Assign Cookies uses the following concepts: Array, Two Pointers, Greedy, Sorting. The recommended patterns to study are: Greedy Algorithm, Sorting.

What are the interview tips for Assign Cookies?

Always clarify the problem and constraints before diving into coding. Discuss your thought process and potential approaches with the interviewer. Be mindful of edge cases, such as when there are no cookies or no children.

What are common mistakes when solving Assign Cookies?

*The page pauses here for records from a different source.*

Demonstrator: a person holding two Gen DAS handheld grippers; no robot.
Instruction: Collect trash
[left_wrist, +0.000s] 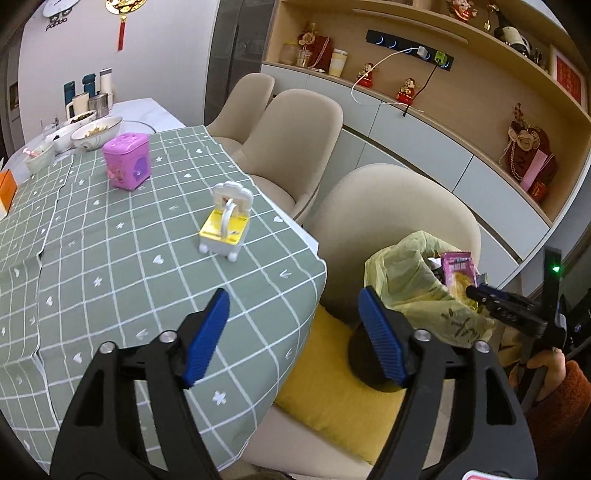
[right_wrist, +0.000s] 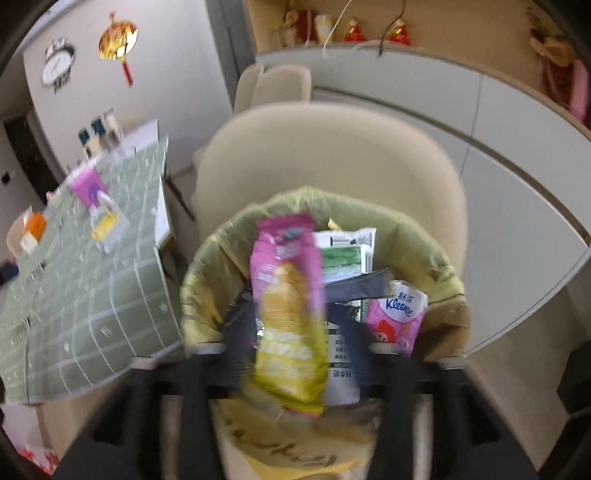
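Left wrist view: the left gripper (left_wrist: 291, 332) tilts down over the rounded corner of the green checked tablecloth (left_wrist: 110, 258), blue pads spread with nothing between them. Beside the table edge, a beige chair (left_wrist: 388, 206) holds a trash bin lined with a yellow bag (left_wrist: 402, 280). The right gripper (right_wrist: 295, 354), blurred, angles down into that bin, its fingers apart; a pink-and-yellow chip packet (right_wrist: 288, 314) lies between them, and whether they touch it is unclear.
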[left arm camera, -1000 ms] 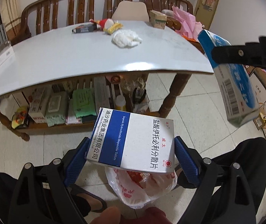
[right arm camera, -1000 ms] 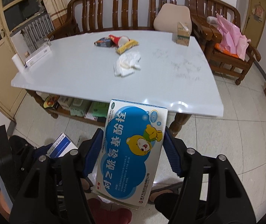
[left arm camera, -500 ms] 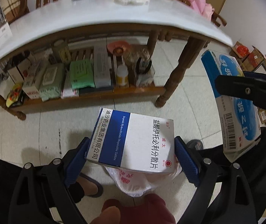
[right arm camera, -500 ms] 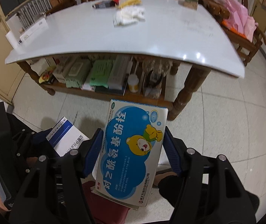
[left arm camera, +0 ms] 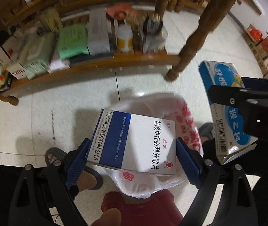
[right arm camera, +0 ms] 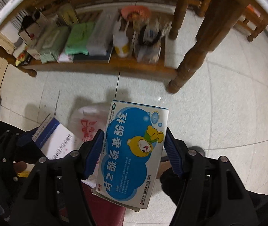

Not sorting the arrays before trying to match children with cookies. Failing to account for the situation where cookies run out before all children are satisfied.

#455

Assign Cookies

Easy

ArrayTwo PointersGreedySortingGreedy AlgorithmSorting

LeetCode ↗

Approaches

Brute ForceOptimal

Complexity Comparison

	Brute Force	Optimal Solution★
Time	O(n²)	O(n log n + m log m)
Space	O(1)	O(1)

💡

Intuition

Time O(n log n + m log m)Space O(1)

The optimal approach uses sorting and a greedy strategy. By sorting both the greed factors and cookie sizes, we can efficiently assign the smallest available cookie that satisfies each child's greed, maximizing the number of content children.

⚙️

Algorithm

4 steps

1Step 1: Sort both the greed factors array g and the cookie sizes array s.
2Step 2: Initialize two pointers, one for children (i) and one for cookies (j).
3Step 3: Iterate through both arrays; if the cookie at j satisfies the greed of child at i, increment both pointers (content child found). Otherwise, just increment the cookie pointer (try next cookie).
4Step 4: Continue until either all children are satisfied or all cookies are used.

solution.py17 lines

1# Full working Python code
2
3def findContentChildren(g, s):
4    g.sort()
5    s.sort()
6    content_children = 0
7    i = 0  # Pointer for children
8    j = 0  # Pointer for cookies
9    while i < len(g) and j < len(s):
10        if s[j] >= g[i]:
11            content_children += 1
12            i += 1  # Move to next child
13        j += 1  # Move to next cookie
14    return content_children
15
16# Example usage
17print(findContentChildren([1, 2, 3], [1, 1]))  # Output: 1

ℹ

Complexity note: The sorting step takes O(n log n) for the greed factors and O(m log m) for the cookie sizes, where n is the number of children and m is the number of cookies. The subsequent traversal is O(n + m).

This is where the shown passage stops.